- [Task item]
Would you restate word for word the lines of the listing, beginning at the first and ending with the line that holds "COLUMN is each"?

- [Information shown]
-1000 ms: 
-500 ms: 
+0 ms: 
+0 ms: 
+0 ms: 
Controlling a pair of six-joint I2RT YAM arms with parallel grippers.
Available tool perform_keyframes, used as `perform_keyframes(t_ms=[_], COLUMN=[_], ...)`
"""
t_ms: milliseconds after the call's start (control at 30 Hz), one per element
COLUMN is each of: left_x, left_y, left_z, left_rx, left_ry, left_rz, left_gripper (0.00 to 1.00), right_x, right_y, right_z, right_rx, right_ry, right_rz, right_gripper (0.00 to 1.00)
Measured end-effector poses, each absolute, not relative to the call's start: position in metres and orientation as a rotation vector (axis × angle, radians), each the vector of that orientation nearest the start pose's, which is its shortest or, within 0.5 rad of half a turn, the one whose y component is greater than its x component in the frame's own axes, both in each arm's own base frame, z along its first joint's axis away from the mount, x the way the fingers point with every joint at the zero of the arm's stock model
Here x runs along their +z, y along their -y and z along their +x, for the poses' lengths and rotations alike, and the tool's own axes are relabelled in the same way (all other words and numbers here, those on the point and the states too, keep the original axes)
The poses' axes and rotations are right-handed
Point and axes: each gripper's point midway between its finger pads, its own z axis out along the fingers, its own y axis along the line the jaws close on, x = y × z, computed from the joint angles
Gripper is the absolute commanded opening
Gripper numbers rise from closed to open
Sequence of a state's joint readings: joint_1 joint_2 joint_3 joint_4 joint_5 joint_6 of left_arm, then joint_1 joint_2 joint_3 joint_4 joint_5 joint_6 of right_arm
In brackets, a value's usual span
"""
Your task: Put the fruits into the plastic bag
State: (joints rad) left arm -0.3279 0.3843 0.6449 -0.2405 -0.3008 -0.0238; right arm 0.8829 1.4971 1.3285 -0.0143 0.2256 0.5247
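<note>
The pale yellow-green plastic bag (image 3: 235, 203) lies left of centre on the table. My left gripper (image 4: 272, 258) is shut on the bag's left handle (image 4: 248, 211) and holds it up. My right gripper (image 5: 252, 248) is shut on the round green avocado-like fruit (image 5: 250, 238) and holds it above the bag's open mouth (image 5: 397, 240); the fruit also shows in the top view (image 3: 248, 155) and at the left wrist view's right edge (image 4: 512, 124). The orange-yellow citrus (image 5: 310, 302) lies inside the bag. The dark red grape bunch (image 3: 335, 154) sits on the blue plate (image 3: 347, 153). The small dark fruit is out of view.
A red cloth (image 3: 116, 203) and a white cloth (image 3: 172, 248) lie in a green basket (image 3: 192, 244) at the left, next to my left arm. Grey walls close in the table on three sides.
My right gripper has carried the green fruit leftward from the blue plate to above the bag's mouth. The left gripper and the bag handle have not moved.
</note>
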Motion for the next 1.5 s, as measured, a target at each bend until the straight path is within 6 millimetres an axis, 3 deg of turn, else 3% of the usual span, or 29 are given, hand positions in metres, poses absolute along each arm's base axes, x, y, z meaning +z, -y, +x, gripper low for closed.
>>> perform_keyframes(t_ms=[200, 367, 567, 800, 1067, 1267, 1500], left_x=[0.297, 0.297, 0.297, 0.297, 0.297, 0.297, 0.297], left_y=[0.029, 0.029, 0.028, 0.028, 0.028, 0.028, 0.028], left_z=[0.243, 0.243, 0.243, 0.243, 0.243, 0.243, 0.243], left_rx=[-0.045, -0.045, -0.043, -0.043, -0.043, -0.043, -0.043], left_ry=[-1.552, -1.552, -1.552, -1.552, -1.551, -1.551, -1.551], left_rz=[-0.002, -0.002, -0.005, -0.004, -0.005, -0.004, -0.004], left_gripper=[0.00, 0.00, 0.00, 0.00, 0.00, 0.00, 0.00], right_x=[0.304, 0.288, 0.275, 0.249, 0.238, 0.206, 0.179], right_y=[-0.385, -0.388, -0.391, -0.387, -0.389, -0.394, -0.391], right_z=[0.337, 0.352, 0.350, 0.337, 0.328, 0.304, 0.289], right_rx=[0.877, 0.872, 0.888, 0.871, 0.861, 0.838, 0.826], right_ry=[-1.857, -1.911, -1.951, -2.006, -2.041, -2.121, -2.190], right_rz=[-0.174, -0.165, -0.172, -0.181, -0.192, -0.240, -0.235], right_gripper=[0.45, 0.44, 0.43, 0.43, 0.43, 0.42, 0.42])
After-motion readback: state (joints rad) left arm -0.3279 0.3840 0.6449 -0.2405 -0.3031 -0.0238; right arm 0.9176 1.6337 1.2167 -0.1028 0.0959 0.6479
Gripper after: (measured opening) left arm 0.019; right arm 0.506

- [Exercise output]
-1000 ms: 
-500 ms: 
+0 ms: 
+0 ms: 
+0 ms: 
Controlling a pair of six-joint I2RT YAM arms with parallel grippers.
Available tool perform_keyframes, used as `perform_keyframes(t_ms=[_], COLUMN=[_], ...)`
"""
t_ms: milliseconds after the call's start (control at 30 Hz), one per element
COLUMN is each of: left_x, left_y, left_z, left_rx, left_ry, left_rz, left_gripper (0.00 to 1.00), right_x, right_y, right_z, right_rx, right_ry, right_rz, right_gripper (0.00 to 1.00)

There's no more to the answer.